I am especially interested in using this technique on my MM All Juice Amarone as I don't won't to top off with a $65 bottle of Amarone.

I have glass marbles as well but don't want to use them until I get the clarifying solids racked off. Then I want to bulk age for around 6 months in carboy.

Anyone see any problems with this as a short term anti-oxidation feature?


----------



## smurfe (Sep 8, 2009)

Is Argon heavier than air? I believe it is and I believe others have done this. I use CO2 for beer but have never for wine. I just top off. WHat I do is purge the carboy or keg with CO2 and then rack the beer into the container with the hose on the bottom. As the liquid rises in the vessel the CO2 will blanket the liquid and rise with it. The gas will push the oxygen up and out of the vessel so when I have reached the stopping point all area above the level of the liquid is CO2 and the oxygen has been pushed up and out of the vessel. I then pop in an airlock.


----------



## ibglowin (Sep 8, 2009)

Yes, it is! If you backfill with Argon then light a match and stick it down the neck of the carboy it will go out immediately.

George sells a small bottle of this for saving open bottles of wine in this fashion.

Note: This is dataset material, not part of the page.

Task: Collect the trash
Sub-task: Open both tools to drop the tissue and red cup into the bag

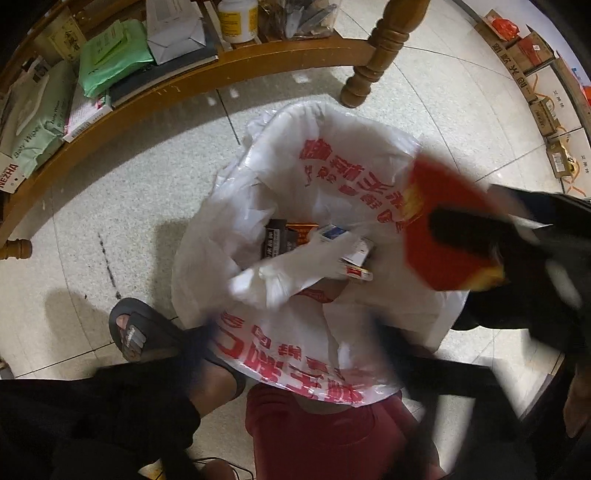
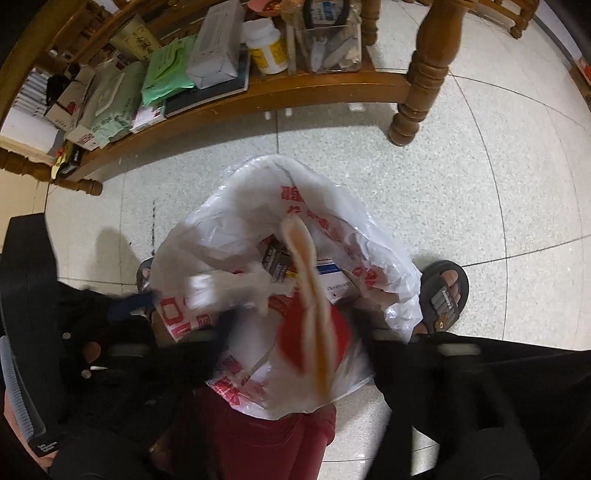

http://www.finevinewines.com/ProdDetA.asp?PartNumber=4319

I have an actual cylinder that can be refilled. It should last a looooong time.


----------



## RickC (Sep 8, 2009)

Mike, I have recently purchased the cans from George andstarted using them on my last kit. I filled headspace, added some to the primary during final tranfer for bottling, and added a brief blast into the bottles. Anything to keep oxygen at bay. Hard to tell whether or not it will be worth the cost but I want to take all precautions to get the bestwines I can.


----------



## ibglowin (Sep 9, 2009)

Thats my feeling as well. Since all I have are these 6 1/4 gallon Italian carboys by the time you drain off the lees your left with quite alot of headspace. I don't minding topping off a bit but not 2 bottles worth especially if its Amarone @ $65 a bottle!






I have marbles but am hoping that a blast every few weeks as well as keeping up on my K-Meta every few months will do the trick!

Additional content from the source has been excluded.